▶ [Task prompt] Your copy of the listing should be exact and should contain no pictures.

▶ [Supplied information]

▽

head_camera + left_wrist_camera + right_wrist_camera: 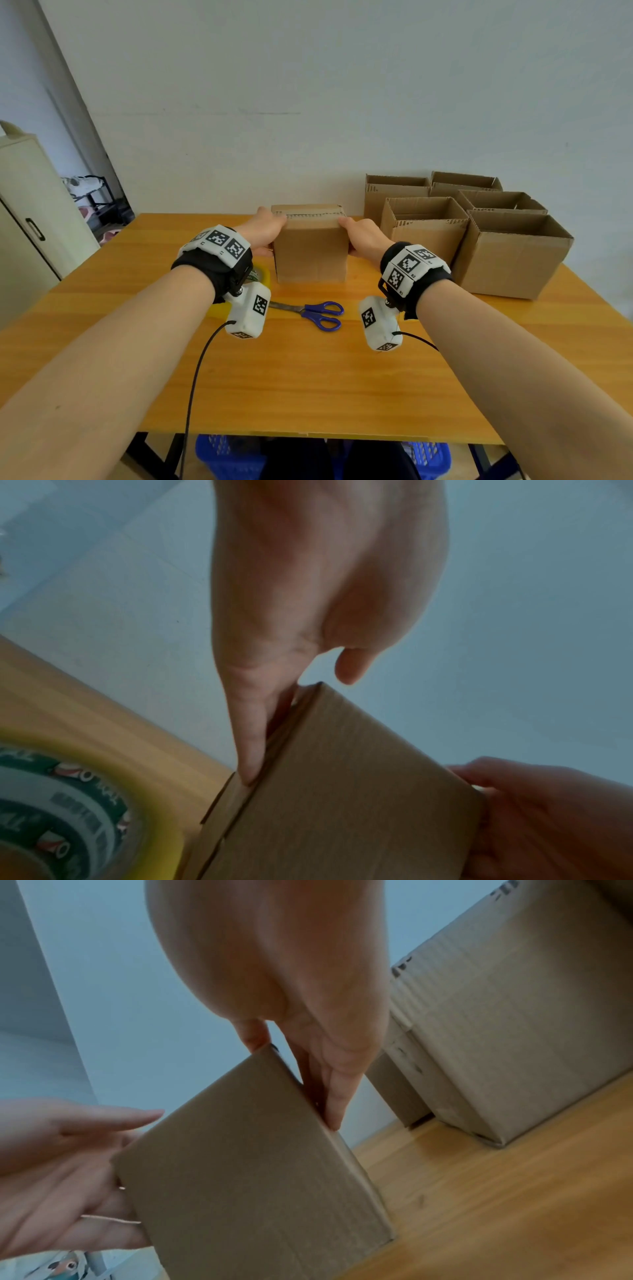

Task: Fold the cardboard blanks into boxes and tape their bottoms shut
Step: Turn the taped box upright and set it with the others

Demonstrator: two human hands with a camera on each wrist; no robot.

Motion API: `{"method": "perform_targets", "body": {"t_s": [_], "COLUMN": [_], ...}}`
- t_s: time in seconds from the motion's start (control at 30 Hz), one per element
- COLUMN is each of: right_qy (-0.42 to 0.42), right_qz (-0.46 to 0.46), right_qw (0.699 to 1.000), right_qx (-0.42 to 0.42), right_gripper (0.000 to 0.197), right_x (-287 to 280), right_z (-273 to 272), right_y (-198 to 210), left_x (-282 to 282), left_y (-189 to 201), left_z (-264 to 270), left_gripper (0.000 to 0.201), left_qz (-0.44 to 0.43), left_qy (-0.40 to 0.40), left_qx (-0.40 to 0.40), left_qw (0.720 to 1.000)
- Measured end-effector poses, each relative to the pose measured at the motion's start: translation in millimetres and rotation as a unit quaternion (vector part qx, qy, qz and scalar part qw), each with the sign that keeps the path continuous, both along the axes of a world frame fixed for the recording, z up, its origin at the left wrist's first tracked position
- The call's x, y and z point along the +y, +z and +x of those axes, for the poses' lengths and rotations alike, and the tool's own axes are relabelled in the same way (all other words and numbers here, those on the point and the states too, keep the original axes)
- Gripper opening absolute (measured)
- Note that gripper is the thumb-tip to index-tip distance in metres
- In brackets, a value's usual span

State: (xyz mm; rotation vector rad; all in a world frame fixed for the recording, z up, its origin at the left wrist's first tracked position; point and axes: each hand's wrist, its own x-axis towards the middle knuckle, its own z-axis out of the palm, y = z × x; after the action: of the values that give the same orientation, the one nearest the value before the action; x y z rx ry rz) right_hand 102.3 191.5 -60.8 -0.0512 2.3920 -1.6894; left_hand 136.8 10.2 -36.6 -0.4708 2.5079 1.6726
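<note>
A small cardboard box [310, 253] stands on the wooden table [308, 377] with its flaps folded flat on top. My left hand [263, 229] lies against its left side, fingers [250, 737] straight down the wall and thumb over the top edge. My right hand [364, 236] mirrors it on the right side, fingers [335, 1096] straight along the wall, thumb at the top corner. The box [342, 791] [253, 1164] fills the lower part of both wrist views. A yellow tape roll [262, 274] [68, 804] lies just left of the box, under my left wrist.
Blue-handled scissors [318, 313] lie in front of the box. Several folded open-topped boxes [510, 253] [514, 1015] stand grouped at the table's back right. A pale cabinet [30, 212] is off to the left. Blue baskets [226, 459] sit under the table's near edge.
</note>
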Motion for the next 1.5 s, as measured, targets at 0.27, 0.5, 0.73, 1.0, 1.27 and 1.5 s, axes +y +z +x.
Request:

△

▶ [Result]
head_camera + left_wrist_camera + right_wrist_camera: 

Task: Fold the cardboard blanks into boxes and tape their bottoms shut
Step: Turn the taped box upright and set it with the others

Demonstrator: two human hands with a camera on each wrist; no robot.

Motion API: `{"method": "perform_targets", "body": {"t_s": [_], "COLUMN": [_], ...}}`
- t_s: time in seconds from the motion's start (control at 30 Hz), one per element
- COLUMN is each of: right_qy (-0.42 to 0.42), right_qz (-0.46 to 0.46), right_qw (0.699 to 1.000), right_qx (-0.42 to 0.42), right_gripper (0.000 to 0.197), right_x (-287 to 280), right_z (-273 to 272), right_y (-198 to 210), left_x (-282 to 282), left_y (-189 to 201), left_z (-264 to 270), left_gripper (0.000 to 0.201), left_qz (-0.44 to 0.43), left_qy (-0.40 to 0.40), left_qx (-0.40 to 0.40), left_qw (0.720 to 1.000)
- Measured end-effector poses, each relative to the pose measured at the motion's start: translation in millimetres and rotation as a unit quaternion (vector part qx, qy, qz and scalar part qw), each with the sign that keeps the path continuous, both along the axes of a world frame fixed for the recording, z up, its origin at the left wrist's first tracked position
- The call's x, y and z point along the +y, +z and +x of those axes, for the poses' lengths and rotations alike, and the tool's own axes are relabelled in the same way (all other words and numbers here, those on the point and the states too, keep the original axes)
- Gripper opening absolute (measured)
- Note that gripper is the thumb-tip to index-tip distance in metres
- In brackets, a value's usual span

State: (xyz mm; rotation vector rad; all in a world frame fixed for the recording, z up, its origin at the left wrist's first tracked position; point and axes: each hand's wrist, its own x-axis towards the middle knuckle, its own z-axis out of the palm, y = z × x; after the action: of the values that give the same orientation, the one nearest the value before the action; x y z rx ry rz) right_hand 102.3 191.5 -60.8 -0.0512 2.3920 -1.6894; left_hand 136.8 10.2 -36.6 -0.4708 2.5079 1.6726
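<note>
A small cardboard box [310, 253] stands on the wooden table [308, 377] with its flaps folded flat on top. My left hand [263, 229] lies against its left side, fingers [250, 737] straight down the wall and thumb over the top edge. My right hand [364, 236] mirrors it on the right side, fingers [335, 1096] straight along the wall, thumb at the top corner. The box [342, 791] [253, 1164] fills the lower part of both wrist views. A yellow tape roll [262, 274] [68, 804] lies just left of the box, under my left wrist.
Blue-handled scissors [318, 313] lie in front of the box. Several folded open-topped boxes [510, 253] [514, 1015] stand grouped at the table's back right. A pale cabinet [30, 212] is off to the left. Blue baskets [226, 459] sit under the table's near edge.
</note>
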Motion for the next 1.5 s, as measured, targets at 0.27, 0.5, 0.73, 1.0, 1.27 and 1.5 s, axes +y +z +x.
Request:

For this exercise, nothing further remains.